The DACA debate isn’t the only immigration fight in Congress

Even as Democrats and President Donald Trump near consensus on a deal to protect young undocumented immigrants, a bill passed in the House on Thursday reveals the deep divisions over immigration that remain on Capitol Hill.

Thursday morning, the House voted to pass a bill that would empower the federal government to deport, detain and deny admission to the US to suspected and convicted gang members. The bill passed 233-175, with 11 Democrats joining Republicans to pass it and just one Republican voting against it. The bill now goes to the Senate.

Republicans have pitched the bill as a common sense way to crack down on violent transnational gangs like MS-13.

But Democrats have decried the bill as an overly broad attempt to give the government the power to criminalize virtually any immigrant or group of people helping them.

The fight is continued evidence of the sharp partisan divisions on immigration, with both sides accusing the other of bad faith in characterizing policies.

Democrats have zeroed in on language in the bill that gives broad leeway to the homeland security secretary, attorney general and individual officers in the field, allowing them to deny entry and detain individuals merely if they have reason to believe they are part of a gang.

They have also protested the power in the bill for the administration to classify gangs as five or more people who conspire together to commit certain offenses, including harboring immigrants or felony drug crimes.
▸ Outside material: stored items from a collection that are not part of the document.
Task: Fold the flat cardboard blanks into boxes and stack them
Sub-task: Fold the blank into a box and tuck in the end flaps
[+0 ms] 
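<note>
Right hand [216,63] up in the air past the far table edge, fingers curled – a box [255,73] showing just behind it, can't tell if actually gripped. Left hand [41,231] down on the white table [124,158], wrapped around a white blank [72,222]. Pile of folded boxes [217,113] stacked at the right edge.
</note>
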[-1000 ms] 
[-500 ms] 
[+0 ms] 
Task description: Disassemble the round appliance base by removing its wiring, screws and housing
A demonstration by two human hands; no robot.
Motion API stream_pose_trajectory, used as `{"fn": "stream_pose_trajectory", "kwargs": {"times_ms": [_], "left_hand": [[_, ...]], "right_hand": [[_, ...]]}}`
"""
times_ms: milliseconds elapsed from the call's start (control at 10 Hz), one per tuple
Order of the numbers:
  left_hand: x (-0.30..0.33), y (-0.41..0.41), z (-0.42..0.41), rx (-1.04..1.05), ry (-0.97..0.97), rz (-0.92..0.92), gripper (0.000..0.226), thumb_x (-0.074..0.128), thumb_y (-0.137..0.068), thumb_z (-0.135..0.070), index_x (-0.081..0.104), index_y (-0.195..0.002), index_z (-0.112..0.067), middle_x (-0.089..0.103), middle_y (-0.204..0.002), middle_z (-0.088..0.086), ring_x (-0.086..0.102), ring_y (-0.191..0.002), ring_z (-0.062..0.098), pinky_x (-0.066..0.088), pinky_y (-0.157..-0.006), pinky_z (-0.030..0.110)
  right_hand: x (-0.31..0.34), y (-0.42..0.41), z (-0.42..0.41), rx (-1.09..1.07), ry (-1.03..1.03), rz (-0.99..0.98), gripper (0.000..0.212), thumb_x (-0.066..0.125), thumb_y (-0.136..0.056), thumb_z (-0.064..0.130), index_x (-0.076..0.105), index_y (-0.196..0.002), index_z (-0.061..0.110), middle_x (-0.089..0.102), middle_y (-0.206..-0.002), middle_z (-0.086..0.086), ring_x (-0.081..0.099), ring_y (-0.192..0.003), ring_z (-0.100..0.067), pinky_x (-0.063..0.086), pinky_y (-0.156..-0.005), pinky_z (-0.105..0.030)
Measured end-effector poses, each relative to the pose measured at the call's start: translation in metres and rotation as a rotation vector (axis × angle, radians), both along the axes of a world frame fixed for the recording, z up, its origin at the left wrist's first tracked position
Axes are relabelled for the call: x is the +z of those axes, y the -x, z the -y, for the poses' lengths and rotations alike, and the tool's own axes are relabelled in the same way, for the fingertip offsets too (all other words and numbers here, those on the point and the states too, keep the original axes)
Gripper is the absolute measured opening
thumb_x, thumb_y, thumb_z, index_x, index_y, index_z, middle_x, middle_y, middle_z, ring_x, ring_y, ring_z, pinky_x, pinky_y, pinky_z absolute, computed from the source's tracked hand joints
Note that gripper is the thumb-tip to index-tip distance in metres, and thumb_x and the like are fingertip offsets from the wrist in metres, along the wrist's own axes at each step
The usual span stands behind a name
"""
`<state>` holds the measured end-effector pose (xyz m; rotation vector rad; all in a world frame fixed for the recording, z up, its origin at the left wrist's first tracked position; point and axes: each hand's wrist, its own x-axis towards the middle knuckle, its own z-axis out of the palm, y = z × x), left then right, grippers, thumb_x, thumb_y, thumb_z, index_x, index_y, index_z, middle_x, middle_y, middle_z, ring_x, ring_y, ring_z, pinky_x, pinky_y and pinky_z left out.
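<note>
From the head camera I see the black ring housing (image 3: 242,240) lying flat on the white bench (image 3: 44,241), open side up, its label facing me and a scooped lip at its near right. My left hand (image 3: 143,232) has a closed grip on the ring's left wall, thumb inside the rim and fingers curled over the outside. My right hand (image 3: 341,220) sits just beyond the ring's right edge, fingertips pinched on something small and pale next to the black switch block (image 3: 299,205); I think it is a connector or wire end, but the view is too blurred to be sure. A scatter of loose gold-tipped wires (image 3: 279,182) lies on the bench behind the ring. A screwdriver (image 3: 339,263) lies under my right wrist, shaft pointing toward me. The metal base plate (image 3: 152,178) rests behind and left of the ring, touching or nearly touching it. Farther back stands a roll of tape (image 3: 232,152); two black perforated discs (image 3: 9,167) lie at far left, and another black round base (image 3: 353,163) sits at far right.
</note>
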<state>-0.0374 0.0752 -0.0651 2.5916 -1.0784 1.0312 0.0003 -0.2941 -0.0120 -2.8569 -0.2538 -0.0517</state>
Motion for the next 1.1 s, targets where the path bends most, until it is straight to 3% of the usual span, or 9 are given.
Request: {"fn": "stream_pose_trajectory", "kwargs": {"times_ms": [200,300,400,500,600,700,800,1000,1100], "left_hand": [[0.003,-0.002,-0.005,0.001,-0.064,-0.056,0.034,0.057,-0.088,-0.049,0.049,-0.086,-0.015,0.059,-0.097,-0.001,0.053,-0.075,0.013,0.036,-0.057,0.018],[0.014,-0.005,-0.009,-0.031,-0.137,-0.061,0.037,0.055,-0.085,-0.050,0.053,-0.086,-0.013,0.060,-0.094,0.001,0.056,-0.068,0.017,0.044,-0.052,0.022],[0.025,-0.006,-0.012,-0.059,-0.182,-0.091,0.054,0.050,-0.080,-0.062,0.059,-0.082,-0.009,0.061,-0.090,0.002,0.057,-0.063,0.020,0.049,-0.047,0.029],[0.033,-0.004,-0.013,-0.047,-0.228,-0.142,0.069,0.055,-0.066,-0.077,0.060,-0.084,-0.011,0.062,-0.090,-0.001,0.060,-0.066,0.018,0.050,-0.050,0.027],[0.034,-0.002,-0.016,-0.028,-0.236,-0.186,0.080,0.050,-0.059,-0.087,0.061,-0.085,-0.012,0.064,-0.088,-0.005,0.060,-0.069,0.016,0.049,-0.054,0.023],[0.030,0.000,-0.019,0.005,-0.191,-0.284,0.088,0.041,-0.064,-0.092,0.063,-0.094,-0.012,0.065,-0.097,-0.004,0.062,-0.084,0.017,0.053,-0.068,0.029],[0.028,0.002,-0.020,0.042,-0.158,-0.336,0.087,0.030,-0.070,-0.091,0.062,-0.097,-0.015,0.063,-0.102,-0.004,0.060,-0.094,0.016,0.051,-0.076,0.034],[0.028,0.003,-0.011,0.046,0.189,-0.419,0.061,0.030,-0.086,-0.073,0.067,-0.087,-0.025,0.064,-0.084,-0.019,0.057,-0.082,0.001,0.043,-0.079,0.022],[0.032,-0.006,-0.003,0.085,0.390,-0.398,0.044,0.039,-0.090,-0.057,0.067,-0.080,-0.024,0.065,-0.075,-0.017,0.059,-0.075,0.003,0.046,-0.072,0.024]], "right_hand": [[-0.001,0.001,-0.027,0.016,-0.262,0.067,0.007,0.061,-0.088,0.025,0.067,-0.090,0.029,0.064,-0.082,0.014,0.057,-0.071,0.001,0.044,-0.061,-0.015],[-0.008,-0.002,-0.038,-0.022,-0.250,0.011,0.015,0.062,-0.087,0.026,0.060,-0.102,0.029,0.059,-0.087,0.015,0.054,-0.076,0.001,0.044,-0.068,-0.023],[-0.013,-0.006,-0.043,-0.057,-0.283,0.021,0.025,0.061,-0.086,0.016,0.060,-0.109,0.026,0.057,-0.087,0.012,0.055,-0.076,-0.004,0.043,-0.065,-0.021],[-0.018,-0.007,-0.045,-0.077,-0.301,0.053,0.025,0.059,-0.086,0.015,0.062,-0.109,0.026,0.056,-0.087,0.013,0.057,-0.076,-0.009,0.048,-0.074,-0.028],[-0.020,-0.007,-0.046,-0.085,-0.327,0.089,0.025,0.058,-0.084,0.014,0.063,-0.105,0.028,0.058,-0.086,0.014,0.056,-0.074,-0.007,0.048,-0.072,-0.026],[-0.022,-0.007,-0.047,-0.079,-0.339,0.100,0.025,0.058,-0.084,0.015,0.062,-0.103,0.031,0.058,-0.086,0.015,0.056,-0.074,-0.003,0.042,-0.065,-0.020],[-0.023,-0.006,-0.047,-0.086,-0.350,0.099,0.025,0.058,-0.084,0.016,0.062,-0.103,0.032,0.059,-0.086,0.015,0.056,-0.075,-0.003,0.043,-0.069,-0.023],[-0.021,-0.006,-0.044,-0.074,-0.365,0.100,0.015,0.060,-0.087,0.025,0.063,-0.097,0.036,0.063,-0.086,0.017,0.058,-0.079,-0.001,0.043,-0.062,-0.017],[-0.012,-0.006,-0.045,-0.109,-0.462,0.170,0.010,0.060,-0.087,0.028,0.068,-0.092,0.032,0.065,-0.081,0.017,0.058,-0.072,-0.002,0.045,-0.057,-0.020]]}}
In a Rules Committee hearing on the bill, California Democratic Rep. Zoe Lofgren argued to her colleagues that could conceivably include nuns who offer undocumented immigrants sanctuary, or teenagers gathering behind the bleachers to smoke marijuana.

“This legislation is an assault on the basic due process protections afforded to everyone in our nation,” Congressional Hispanic Caucus Chairwoman Michelle Lujan Grisham said in a statement. “The sweeping discretion given to enforcement officials is so dangerously broad that it would classify nuns who assist undocumented immigrants as gang members.”

Illinois Democratic Rep. Luis Gutierrez, a frequent firebrand in his advocacy for the immigrant community, accused House Speaker Paul Ryan of being disingenuous in his stated goal of achieving a solution for recipients of the Deferred Action for Childhood Arrivals program, or DACA, given the move to immediately call to the floor a bill that associates immigrants and gangs.

“Last week it was DACA, and you heard all the sympathy from Paul Ryan and how this should never happen, how this is a terrible thing,” Gutierrez told reporters amid votes Thursday. “What’s the first bill he brings up the very next week? ‘They’re all gang bangers … let’s be hateful again’ legislation.”

Republicans were incredulous about those arguments, saying the intent of the bill is clearly to go after violent gangs.

“We will not cower in the face of this brutal violence,” Ryan said in a statement. “We will work with the Trump administration to fight back and protect American youth. It’s time to stand up for our children and end violence in our neighborhoods, once and for all.”

This story has been updated to reflect breaking news.